## What you should do:
With the first line below as the start and the line containing "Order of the" as the end, copy every line between them exactly, ends included.

## Data segment:

Segment Open

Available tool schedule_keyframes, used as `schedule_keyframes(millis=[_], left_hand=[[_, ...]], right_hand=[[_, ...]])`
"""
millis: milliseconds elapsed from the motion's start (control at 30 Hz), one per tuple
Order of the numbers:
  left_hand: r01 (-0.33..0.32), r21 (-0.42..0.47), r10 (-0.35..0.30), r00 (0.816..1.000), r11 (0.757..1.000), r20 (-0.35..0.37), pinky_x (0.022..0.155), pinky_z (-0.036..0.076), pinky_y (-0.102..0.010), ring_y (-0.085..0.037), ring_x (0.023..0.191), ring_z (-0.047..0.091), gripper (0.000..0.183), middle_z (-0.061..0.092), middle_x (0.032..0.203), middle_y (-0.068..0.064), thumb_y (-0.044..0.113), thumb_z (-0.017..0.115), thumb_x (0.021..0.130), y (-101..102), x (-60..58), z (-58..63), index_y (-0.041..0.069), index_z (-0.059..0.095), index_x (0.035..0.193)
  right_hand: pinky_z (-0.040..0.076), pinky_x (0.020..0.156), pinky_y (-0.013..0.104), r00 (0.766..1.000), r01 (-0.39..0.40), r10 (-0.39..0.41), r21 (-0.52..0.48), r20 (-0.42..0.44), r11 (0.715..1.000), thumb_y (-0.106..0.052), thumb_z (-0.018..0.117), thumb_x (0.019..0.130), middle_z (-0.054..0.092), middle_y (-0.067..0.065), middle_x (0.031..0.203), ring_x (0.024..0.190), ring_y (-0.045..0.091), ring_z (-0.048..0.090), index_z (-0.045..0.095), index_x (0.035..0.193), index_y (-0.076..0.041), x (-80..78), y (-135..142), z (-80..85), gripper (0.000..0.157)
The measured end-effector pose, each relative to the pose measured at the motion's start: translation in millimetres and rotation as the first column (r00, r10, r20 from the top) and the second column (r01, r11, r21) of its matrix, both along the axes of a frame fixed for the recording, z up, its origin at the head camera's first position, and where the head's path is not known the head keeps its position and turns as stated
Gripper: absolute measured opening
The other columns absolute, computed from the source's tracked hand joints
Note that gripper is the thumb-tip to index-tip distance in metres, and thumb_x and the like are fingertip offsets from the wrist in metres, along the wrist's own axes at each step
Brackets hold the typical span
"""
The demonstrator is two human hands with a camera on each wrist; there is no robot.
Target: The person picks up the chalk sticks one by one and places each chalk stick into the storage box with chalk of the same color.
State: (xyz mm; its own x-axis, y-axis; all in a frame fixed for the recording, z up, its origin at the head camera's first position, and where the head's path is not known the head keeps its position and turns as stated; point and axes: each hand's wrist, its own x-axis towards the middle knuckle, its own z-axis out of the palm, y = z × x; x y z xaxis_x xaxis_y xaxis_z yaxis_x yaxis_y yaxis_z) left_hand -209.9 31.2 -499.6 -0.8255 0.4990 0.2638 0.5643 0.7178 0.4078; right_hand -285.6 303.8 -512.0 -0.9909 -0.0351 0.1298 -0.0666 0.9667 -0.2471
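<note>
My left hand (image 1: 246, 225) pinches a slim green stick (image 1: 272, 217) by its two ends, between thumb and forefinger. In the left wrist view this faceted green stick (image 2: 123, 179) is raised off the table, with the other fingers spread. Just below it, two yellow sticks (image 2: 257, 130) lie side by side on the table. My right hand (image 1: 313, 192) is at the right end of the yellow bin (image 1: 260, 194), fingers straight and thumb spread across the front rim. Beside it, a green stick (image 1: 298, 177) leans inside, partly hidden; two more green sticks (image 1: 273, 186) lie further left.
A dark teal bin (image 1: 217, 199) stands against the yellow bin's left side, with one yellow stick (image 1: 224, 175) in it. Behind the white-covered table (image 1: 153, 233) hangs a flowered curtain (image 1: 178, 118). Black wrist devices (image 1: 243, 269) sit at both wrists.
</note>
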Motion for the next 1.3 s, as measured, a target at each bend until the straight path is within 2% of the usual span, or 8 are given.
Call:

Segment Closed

## Written solution:
Available tool schedule_keyframes, used as `schedule_keyframes(millis=[_], left_hand=[[_, ...]], right_hand=[[_, ...]])`
"""
millis: milliseconds elapsed from the motion's start (control at 30 Hz), one per tuple
Order of the numbers:

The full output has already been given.